Elmer George, 47, was a former Indy 500 driver turned vice president of IMS, in charge of its international radio network. Mari Hulman, 41, was the daughter of Anton (Tony) Hulman, who had bought the track in 1945, saving it from almost certain ruin.

Mari and Elmer had been married 18 years, a romance that began when Mari, just 20 years old, partnered with a longtime family friend, Roger Wolcott, to form the HOW racing team. That team fielded sprint cars for drivers, including Jerry Hoyt, Eddie Sachs, Tony Bettenhausen, Roger McCluskey — and Elmer George.

The racing bond between Mari and Elmer evolved and, two years later, had turned to wedding bells. They were married in April 1957.

But by 1976, there was a shadow over their relationship, a shadow that would be deadly.

His name was Guy M. Trolinger, a 34-year-old horse trainer who worked at the Hulman family farm.

After Elmer’s argument with Mari at IMS, he was seen leaving the track. He made the 73-mile drive to Terre Haute to a two-story, white farmhouse on the Hulman estate where Trolinger lived, police reports say.

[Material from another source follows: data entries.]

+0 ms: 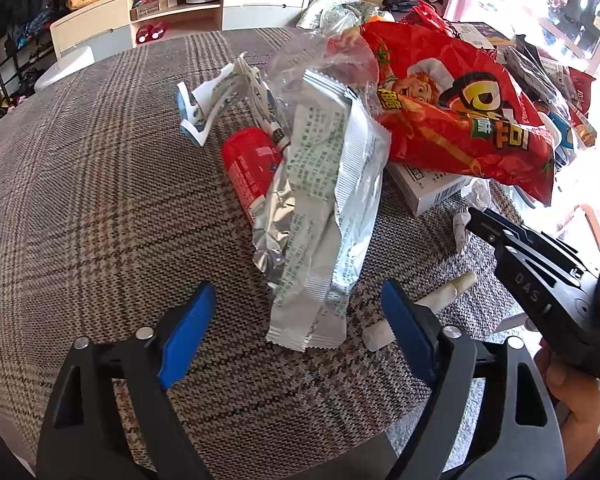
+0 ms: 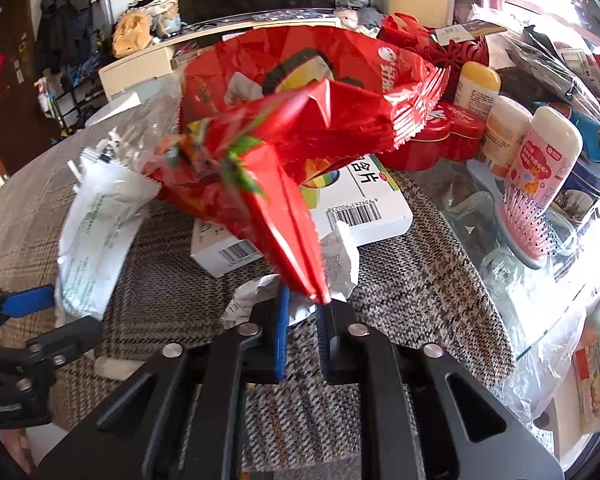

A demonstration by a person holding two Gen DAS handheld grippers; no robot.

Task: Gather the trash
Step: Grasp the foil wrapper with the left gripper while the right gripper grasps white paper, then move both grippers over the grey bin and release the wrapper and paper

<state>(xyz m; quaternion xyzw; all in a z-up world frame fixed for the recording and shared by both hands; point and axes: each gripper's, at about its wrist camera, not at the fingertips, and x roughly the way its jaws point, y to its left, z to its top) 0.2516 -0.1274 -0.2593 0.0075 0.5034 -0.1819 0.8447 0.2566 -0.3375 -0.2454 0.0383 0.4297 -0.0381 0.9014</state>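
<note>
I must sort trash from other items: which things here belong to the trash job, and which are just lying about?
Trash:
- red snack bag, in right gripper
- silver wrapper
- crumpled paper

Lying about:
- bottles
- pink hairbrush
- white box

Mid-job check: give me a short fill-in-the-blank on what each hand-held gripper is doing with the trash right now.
1. The right hand-held gripper is shut on a corner of the ____ snack bag.
2. The left hand-held gripper stands ____, its blue pads on either side of the silver wrapper's lower end, not pressing it.
3. Under the snack bag lies a white box printed with a ____.

Missing words: red; open; barcode
</note>
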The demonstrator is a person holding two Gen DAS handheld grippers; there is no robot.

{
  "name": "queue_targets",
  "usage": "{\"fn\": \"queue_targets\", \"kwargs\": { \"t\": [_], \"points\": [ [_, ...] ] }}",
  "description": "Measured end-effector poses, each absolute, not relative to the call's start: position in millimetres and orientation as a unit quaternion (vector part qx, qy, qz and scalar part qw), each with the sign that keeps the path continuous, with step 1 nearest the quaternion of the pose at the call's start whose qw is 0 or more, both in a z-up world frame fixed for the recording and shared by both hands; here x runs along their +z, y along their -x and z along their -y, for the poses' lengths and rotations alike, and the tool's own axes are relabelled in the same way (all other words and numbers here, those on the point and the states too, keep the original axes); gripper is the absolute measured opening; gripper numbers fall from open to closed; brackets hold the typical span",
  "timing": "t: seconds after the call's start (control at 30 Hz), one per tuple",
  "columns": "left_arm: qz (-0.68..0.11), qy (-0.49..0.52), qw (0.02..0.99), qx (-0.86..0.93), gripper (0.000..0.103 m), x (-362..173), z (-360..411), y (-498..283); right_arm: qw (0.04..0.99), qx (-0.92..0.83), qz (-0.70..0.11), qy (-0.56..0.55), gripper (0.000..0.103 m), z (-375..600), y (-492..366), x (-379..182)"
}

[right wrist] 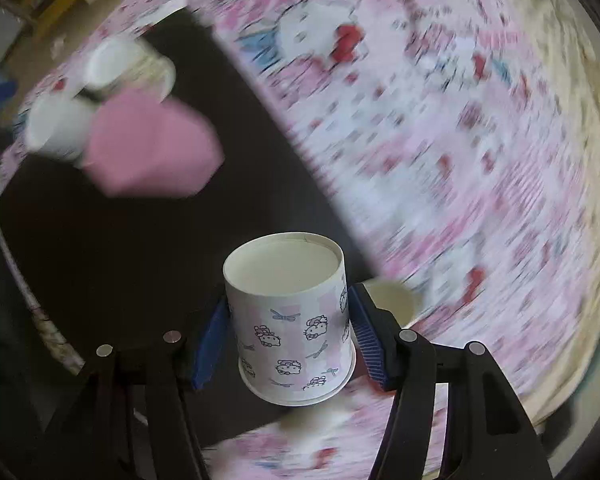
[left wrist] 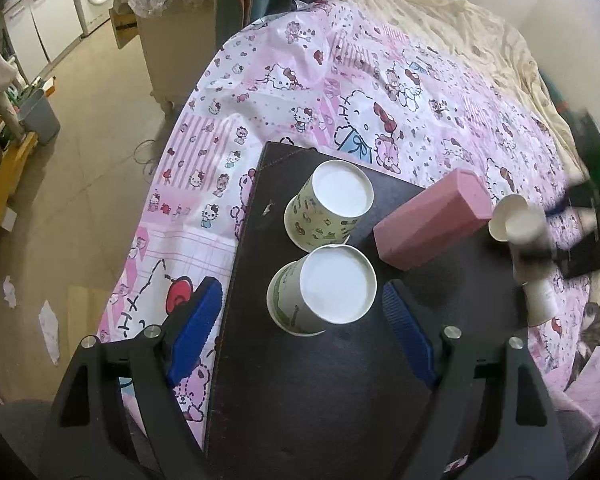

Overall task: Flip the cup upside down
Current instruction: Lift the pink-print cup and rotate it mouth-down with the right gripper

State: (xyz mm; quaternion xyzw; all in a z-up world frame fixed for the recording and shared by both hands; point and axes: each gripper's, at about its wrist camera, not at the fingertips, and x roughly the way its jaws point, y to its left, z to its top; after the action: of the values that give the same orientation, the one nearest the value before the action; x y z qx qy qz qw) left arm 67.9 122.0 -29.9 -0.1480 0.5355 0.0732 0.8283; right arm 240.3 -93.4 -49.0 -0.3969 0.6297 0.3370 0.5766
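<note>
In the left wrist view two printed paper cups stand upside down on a dark mat: the near cup and the far cup. My left gripper is open, its blue pads on either side of the near cup without touching it. My right gripper is shut on a Hello Kitty paper cup, held bottom-up above the mat. In the left wrist view that cup and the right gripper show blurred at the right edge.
A pink block lies on the mat right of the cups; it also shows blurred in the right wrist view. Another white cup stands at the mat's right edge. A pink cartoon cloth covers the table.
</note>
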Motion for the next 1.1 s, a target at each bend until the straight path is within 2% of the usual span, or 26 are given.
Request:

Elmer was armed with a .22 caliber, semi-automatic pistol.

“As the puzzle comes together, it presents a picture of George as a kind of stranger in his own house, jealous, moody, protective of his children,” IndyStar reported June 3, 1976, three days after Elmer was killed.

“A picture also emerges of Trolinger, the handsome horse wrangler, who had gotten very close to Mari.”

Gunfight ensued in Terre Haute

The discord between Mari, Elmer and Trolinger had been weeks in the making, maybe months, but on Indy 500 race day in 1976, it was at a boiling point.

Trolinger was a married father of two children, who had come to work for the Hulman family in January 1975, training quarter horses and being a caretaker of the farm. In the year and four months that passed before the shooting, Mari and Trolinger “became close companions,” the Indianapolis News reported.

At the time of the shooting, Trolinger was in the middle of a divorce from his wife in New Mexico, where he had lived before coming to Terre Haute.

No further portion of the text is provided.